Posted On March 15, 2017 | 14:59 pm | by lainw | Permalink

We are pleased to welcome Micha Lazarus, who joins Byzantine Studies as a one-month research award recipient this March. Lazarus is a Research Fellow at Trinity College, Cambridge, working on the influence of classical poetics on Renaissance English literature.

Lazarus received degrees from Oxford (BA Hons), the Hebrew University of Jerusalem, and the University of California, Berkeley (MA), before returning to Oxford for a DPhil on the reception of Aristotle’s Poetics in Renaissance England, several decades before it is usually thought to have become available. Since then he has taught Renaissance literature at both Oxford and Cambridge, and is expanding his thesis into a monograph for Oxford University Press. His work at Dumbarton Oaks will explore Greek imperial and Byzantine rhetoric as the dominant disciplinary context through which the Poetics circulated in Renaissance Europe for the first fifty years of its life in print.

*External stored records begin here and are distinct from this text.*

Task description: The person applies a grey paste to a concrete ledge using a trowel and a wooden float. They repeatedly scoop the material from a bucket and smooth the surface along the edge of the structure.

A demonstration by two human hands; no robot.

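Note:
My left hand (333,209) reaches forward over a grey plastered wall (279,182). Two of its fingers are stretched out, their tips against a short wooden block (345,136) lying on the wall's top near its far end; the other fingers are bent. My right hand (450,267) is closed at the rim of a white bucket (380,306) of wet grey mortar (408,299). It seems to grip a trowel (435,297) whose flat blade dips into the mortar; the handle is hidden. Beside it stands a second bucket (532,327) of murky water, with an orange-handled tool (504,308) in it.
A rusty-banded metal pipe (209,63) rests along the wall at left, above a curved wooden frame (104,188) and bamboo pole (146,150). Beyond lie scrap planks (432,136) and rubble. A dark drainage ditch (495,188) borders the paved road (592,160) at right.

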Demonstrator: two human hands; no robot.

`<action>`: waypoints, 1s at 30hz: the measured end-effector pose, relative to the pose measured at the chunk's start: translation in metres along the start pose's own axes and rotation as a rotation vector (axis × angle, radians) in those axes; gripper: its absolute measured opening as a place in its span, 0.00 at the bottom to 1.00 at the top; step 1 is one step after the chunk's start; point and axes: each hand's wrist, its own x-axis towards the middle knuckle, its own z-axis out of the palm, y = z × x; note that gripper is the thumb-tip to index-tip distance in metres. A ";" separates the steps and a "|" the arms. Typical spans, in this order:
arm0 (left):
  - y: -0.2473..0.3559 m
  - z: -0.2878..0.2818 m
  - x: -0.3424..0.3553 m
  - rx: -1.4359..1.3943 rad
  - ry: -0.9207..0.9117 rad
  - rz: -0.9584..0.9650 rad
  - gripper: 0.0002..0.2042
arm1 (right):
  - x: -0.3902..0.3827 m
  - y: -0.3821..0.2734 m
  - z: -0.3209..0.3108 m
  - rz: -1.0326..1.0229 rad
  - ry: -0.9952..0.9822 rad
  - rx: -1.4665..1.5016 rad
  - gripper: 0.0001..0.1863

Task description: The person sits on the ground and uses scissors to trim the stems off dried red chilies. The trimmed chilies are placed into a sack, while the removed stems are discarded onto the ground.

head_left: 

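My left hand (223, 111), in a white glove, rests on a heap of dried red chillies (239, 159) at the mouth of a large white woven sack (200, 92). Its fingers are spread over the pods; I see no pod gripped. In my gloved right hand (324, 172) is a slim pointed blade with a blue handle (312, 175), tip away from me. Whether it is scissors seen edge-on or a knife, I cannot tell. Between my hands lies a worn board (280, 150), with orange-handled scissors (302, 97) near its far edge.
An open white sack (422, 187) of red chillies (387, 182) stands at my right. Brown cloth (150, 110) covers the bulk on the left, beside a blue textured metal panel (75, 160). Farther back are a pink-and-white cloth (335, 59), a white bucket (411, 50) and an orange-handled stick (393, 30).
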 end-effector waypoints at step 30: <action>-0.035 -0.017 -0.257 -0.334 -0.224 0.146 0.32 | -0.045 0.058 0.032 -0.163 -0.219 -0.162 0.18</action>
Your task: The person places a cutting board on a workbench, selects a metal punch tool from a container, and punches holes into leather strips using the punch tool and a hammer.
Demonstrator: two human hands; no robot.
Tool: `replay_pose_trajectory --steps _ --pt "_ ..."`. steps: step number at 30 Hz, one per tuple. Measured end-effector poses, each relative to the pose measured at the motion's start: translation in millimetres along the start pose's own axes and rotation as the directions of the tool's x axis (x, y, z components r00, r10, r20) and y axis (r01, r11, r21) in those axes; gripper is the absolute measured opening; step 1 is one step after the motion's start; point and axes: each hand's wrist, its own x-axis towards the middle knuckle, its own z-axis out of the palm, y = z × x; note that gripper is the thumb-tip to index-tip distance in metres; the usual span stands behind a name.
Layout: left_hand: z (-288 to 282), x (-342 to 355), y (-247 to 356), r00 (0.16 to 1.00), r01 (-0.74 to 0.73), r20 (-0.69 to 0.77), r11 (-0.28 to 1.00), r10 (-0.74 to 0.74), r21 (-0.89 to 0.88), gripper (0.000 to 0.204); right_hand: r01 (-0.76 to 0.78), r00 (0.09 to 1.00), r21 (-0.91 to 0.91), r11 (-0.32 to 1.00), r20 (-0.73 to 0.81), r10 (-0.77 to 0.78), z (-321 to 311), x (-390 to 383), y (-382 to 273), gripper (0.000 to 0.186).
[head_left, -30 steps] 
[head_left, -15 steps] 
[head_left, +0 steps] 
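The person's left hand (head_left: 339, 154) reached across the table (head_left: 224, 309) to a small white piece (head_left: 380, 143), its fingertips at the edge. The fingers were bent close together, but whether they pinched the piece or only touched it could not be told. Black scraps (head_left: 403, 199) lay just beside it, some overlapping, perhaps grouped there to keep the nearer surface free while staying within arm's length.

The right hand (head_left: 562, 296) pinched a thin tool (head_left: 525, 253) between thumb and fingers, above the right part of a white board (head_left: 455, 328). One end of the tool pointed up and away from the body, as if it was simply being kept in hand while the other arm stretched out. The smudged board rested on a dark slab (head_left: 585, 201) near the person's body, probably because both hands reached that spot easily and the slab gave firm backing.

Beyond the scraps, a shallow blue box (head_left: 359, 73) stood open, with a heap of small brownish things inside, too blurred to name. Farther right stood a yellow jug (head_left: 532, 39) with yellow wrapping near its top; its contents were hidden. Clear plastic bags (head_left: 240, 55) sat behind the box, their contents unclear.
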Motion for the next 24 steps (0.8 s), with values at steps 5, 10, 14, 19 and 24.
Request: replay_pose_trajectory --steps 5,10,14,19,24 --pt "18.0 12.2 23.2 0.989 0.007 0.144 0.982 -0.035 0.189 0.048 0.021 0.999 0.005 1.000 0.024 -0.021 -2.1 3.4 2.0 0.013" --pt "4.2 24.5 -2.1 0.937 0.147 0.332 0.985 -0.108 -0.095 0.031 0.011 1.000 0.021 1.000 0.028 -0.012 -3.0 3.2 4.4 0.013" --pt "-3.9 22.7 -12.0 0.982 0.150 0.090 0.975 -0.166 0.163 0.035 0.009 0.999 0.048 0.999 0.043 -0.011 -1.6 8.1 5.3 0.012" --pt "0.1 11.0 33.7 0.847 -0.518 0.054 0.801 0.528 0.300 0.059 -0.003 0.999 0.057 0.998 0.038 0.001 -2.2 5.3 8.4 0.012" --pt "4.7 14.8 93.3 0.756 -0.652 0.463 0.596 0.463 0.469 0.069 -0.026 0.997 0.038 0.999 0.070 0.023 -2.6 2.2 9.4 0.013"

Micha has published several articles on Renaissance literature and criticism, new manuscript discoveries, and the classical tradition, focusing in particular on the influence of Greek in sixteenth-century England. In 2012, he was awarded the Gordon Duff Prize in book history, and, in 2016, held a research fellowship at the Harry Ransom Center in Austin, Texas, for work on Aldus Manutius. He is coinvestigator on English Renaissance Poetics Online, a digital project mapping the influence of classical and Renaissance poetics in English writing from 1500 to 1700, and this year is convening “Poetics before Modernity,” a seminar series exploring new work on Western literary theory from its ancient beginnings to 1700.